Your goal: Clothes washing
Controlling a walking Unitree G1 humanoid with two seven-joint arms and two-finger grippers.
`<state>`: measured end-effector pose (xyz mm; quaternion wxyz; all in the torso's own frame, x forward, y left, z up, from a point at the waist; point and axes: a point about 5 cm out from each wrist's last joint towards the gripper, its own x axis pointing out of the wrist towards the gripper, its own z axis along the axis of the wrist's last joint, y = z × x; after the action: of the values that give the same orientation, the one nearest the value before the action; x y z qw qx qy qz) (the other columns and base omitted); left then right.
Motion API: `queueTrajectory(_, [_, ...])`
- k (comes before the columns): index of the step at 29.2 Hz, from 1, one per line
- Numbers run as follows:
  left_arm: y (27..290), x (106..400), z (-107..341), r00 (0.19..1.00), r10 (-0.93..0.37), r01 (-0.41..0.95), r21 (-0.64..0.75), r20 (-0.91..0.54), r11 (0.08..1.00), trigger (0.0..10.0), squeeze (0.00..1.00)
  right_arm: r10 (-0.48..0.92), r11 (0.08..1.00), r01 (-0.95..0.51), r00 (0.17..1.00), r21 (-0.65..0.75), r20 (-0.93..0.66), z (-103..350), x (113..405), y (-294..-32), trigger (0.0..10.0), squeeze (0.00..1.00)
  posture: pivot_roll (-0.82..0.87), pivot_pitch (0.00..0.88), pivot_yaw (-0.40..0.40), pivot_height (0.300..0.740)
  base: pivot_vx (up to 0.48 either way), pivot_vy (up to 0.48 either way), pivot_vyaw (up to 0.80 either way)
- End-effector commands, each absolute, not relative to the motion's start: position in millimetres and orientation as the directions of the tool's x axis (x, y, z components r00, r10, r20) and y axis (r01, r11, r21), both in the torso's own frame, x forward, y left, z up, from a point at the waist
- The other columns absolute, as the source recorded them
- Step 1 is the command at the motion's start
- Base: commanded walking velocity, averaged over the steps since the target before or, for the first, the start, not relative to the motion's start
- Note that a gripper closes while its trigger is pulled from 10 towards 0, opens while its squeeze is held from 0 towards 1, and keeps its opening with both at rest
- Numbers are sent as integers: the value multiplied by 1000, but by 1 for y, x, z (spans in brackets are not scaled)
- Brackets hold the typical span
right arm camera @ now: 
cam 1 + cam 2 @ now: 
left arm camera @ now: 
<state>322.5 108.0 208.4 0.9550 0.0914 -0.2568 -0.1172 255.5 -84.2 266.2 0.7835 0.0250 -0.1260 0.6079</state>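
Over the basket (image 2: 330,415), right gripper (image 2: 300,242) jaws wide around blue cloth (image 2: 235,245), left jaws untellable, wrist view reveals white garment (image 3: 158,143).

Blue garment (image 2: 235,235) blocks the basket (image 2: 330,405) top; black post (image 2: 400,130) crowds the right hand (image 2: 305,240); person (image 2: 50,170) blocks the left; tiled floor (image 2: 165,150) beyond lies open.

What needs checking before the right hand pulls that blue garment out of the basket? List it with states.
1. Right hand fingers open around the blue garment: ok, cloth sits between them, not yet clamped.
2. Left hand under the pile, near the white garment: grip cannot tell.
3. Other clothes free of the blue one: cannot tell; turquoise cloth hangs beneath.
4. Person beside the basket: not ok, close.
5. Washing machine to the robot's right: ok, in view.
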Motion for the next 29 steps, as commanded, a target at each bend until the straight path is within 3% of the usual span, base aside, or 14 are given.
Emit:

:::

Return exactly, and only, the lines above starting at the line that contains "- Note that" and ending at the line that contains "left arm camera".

> _ANSWER SPACE_:
- Note that a gripper closes while its trigger is pulled from 10 towards 0, opens while its squeeze is held from 0 towards 1, and keeps its opening with both at rest
- Numbers are sent as integers: the value multiplied by 1000, but by 1 for y, x, z (spans in brackets are not scaled)
- Brackets hold the typical span
right arm camera @ now: 
cam 1 + cam 2 @ now: 
left arm camera @ now: 

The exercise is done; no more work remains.